Das Ensemble nutzt nicht nur die vielseitige Drehbühne von Damian Hitz, sondern das gesamte Areal. Bilder: (Inka Grabowsky)
«Wenn das See-Burgtheater spielt, dann fängt der Sommer an», sagt Regierungsrat Walter Schönholzer in seinen Eröffnungsworten. Da ist es egal, dass es regnet, das Publikum unter Wolldecken sitzt und der Premieren-Apéro dem Tiefdruckgebiet zum Opfer fiel. Unter den vielen Open-Air-Veranstaltungen könne nur das See-Burgtheater mit der Kulisse des Bodensees beeindrucken, so der Politiker. Die Zuschauer freuen sich währenddessen vor allem darüber, dass das See-Burgtheater eine gedeckte Zuschauertribüne anbietet. Zum Schluss der Ansprache stellte der Regierungsrat mit einem Augenzwinkern noch klar: Der Name Schönholzer stehe zwar auf dem Programm, doch er habe mit dem Musical nichts zu tun. Es ist der Komponist Markus Schönholzer, der sich für die mitreissenden Melodien verantwortlich zeichnet. In Kreuzlingen wird sein Werk zum dritten Mal inszeniert, nach der Uraufführung 2010 in Zürich und einer Aufführung in Gossau 2016 – schon damals unter der musikalischen Leitung von Philippe Frey, der auch in Kreuzlingen Schwung in den Abend bringt.

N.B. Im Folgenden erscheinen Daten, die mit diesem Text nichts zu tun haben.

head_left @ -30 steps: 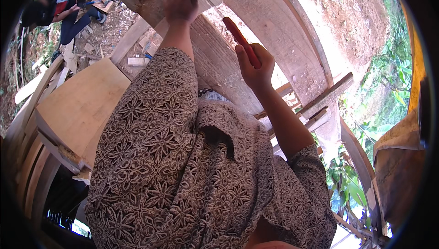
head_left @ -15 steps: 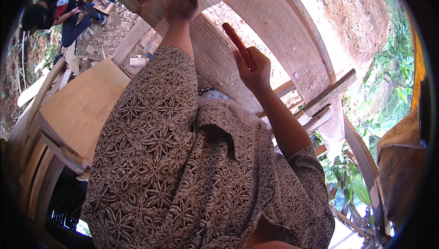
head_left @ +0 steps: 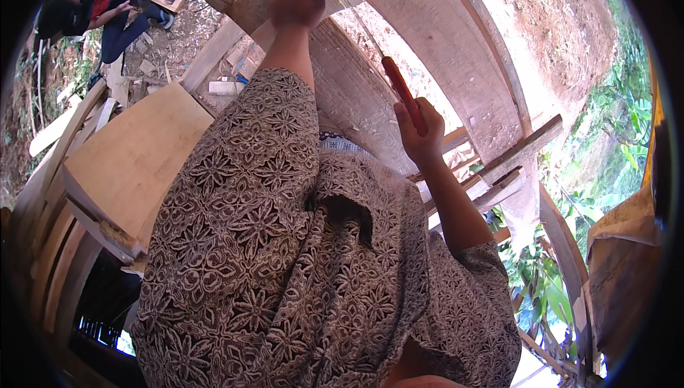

Kreuzlinger Version des bekannten Themas
Einzigartig ist die Kreuzlinger Version unter der Regie von Leopold Huber. In Corona-Zeiten sollten Aufführungen ohne Pause gespielt werden, damit die Menschen sich an der Bar oder beim Warten vor dem WC nicht zu nahe kommen. Huber hat mit seinem Team deshalb die Geschichte auf zwei Stunden zusammengekürzt. Das tut dem Stoff gut. Rasant geht es von Szene zu Szene und von Song zu Song. Den Inhalt kennen die meisten Zuschauer ja ohnehin vom Kinofilm aus dem Jahr 1978: Ein naiver Fremdenpolizei-Anwärter (Adrian Burri) verliebt sich ausgerechnet in sein selbstbewusstes Observations-Objekt (Marissa Jüni). Die Rollen von Gut und Böse sind dabei schnell geklärt, denn der Chef Max Bodmer (Christoph Wettstein) überschreitet jegliche Grenze des Anstands. Er sagt Dinge, die in Zeiten der politischen Korrektheit längst niemand mehr öffentlich sagt. Dabei geht es nicht nur um hundskommune Fremdenfeindlichkeit, sondern auch um männlichen Chauvinismus. «Der Hirsch im Wald, der Tiger im Tank, der Hecht im Teich und der König im Land» sei ein jeder Mann. Zumindest dem singenden und tanzenden Männerballett, das diesen Text im Brustton der Überzeugung intoniert, könnte kaum eine Frau widerstehen. Das Ensemble macht die Bünzli-Schweizer lächerlich, aber es stellt doch auch ernste Fragen. Auf wen würde Tell schiessen, wenn er heute leben würde? Wer vertritt die schweizerischen Werte tatsächlich? Sind es wirklich Eigenschaften wie «solid», «charakterfest», «einfach», «integer», «wehrhaft», «ehrlich» und «realistisch», mit denen man «Schweizer» buchstabiert? Und welche Rolle spielt ein Pass überhaupt? Im Seeburg-Park in Sichtweite der EU-Aussengrenze – vor dem Hintergrund der pandemiebedingten Grenzschliessung vor einem Jahr – gewinnt das an Relevanz.
Schöne bunte Welt
Wesentlich für die euphorisierende Wirkung der Aufführung sind neben der perfekt umgesetzten Choreographie die 92 Kostüme, mit denen Joachim Steiner das Publikum zurück in die siebziger Jahre versetzt. Damit erübrigen sich unangenehme Zweifel. Damals, so scheint es, bewarben sich noch harmlose Zuwanderer um den Pass. Selbstverständlich sind sie uns sympathisch, denn sie stehen uns nah. Aber wenn sie nun nicht aus Deutschland, Italien oder Ex-Jugoslawien kämen? Wenn sie asiatisch oder afrikanisch aussähen und nicht Akademiker oder Künstler wären, sondern arbeitslos? Wären wir dann immer noch auf ihrer Seite, oder würden wir mit dem Fremdenpolizisten Max Bodmer und der Denunziantin Frau Galli auf Abstand gehen?
In der Kreuzlinger Inszenierung fällt es leicht, diese Fragen zurückzustellen und einfach den Sommerabend zu geniessen. Das Premierenpublikum jedenfalls brach in völlig unschweizerische Begeisterungsstürme aus.